**What to produce**
Locate all lines in the data below that hold "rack" and show them.

**Task data**
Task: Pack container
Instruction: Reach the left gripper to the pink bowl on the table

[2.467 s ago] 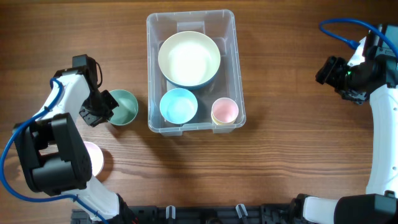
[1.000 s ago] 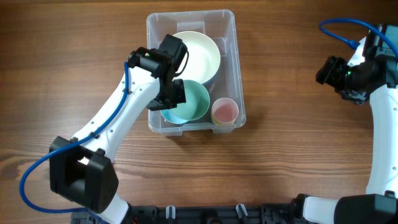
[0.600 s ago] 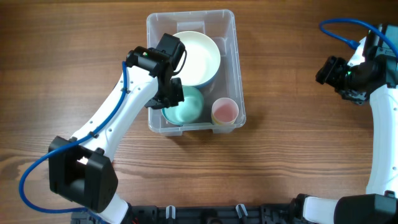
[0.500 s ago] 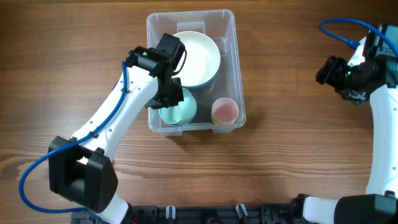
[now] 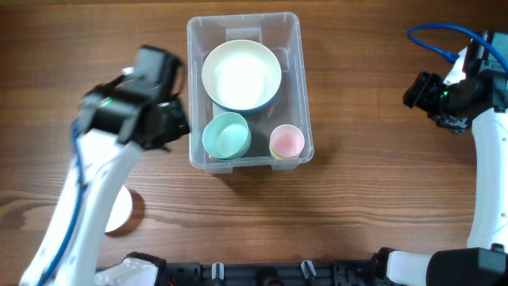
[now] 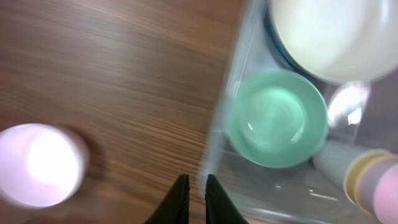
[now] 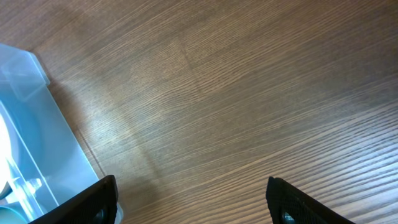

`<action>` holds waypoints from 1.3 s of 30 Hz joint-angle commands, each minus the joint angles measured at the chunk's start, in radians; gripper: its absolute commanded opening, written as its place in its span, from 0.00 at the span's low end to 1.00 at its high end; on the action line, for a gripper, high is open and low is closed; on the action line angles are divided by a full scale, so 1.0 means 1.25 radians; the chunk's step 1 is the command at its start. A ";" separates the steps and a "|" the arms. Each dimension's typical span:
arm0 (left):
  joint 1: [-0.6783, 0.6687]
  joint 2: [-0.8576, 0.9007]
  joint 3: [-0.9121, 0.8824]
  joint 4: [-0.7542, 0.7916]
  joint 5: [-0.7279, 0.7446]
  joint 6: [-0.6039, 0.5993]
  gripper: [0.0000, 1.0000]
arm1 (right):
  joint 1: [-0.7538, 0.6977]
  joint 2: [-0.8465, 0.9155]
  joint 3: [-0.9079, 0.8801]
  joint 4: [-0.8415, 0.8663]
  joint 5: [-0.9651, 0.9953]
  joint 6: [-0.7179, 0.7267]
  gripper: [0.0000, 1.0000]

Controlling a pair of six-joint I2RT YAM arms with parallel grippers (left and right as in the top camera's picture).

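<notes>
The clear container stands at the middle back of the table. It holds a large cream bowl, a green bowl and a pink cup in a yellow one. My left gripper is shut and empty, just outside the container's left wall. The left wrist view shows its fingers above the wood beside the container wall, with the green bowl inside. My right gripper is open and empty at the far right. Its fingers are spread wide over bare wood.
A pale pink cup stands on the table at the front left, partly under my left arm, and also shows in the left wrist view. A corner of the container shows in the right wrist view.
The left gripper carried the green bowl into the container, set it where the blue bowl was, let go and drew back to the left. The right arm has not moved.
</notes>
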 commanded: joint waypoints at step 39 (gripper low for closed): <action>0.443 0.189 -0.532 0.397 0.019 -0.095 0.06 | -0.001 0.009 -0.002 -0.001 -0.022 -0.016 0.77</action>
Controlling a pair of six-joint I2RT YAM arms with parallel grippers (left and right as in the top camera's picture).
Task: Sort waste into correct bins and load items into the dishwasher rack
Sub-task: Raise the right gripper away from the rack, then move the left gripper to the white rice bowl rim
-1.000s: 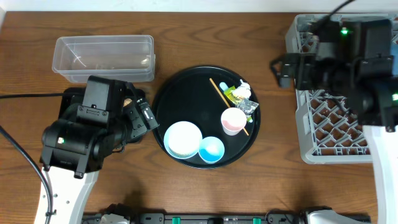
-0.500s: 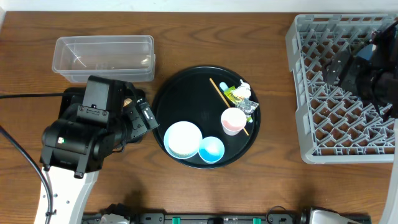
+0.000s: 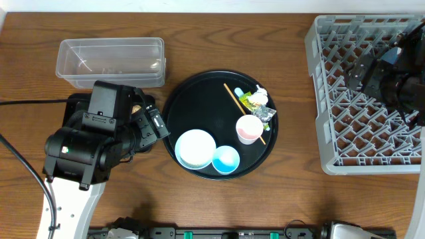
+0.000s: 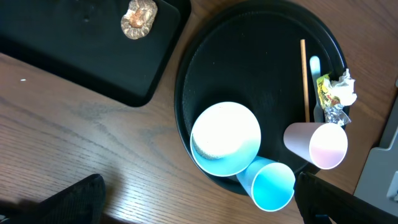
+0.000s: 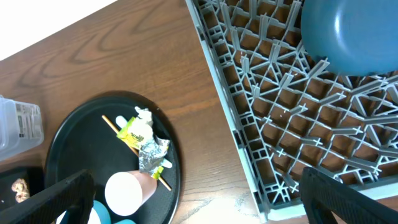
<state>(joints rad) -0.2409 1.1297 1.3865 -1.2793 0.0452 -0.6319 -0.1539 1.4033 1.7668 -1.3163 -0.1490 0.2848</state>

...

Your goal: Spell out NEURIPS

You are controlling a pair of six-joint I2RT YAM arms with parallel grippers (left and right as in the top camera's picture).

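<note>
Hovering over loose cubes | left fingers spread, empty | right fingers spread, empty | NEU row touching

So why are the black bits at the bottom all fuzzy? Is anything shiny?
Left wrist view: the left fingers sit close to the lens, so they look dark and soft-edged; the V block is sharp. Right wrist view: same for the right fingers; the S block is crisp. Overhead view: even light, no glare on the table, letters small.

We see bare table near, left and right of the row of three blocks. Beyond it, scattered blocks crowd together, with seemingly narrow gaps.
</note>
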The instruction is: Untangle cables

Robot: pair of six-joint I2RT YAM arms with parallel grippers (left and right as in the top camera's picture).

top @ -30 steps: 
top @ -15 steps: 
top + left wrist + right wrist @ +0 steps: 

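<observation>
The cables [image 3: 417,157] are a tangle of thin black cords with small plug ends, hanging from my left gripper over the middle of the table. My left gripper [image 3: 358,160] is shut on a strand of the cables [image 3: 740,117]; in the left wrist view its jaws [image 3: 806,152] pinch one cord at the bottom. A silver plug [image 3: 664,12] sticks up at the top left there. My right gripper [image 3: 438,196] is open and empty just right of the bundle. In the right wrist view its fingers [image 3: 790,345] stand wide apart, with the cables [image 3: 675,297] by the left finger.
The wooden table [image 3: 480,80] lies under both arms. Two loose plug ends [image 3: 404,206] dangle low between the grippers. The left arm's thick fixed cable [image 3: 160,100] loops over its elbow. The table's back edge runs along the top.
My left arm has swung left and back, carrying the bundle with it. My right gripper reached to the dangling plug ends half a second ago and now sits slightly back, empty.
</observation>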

**Result of this exercise**
Task: Sort waste into correct bins and load items into the dishwasher rack
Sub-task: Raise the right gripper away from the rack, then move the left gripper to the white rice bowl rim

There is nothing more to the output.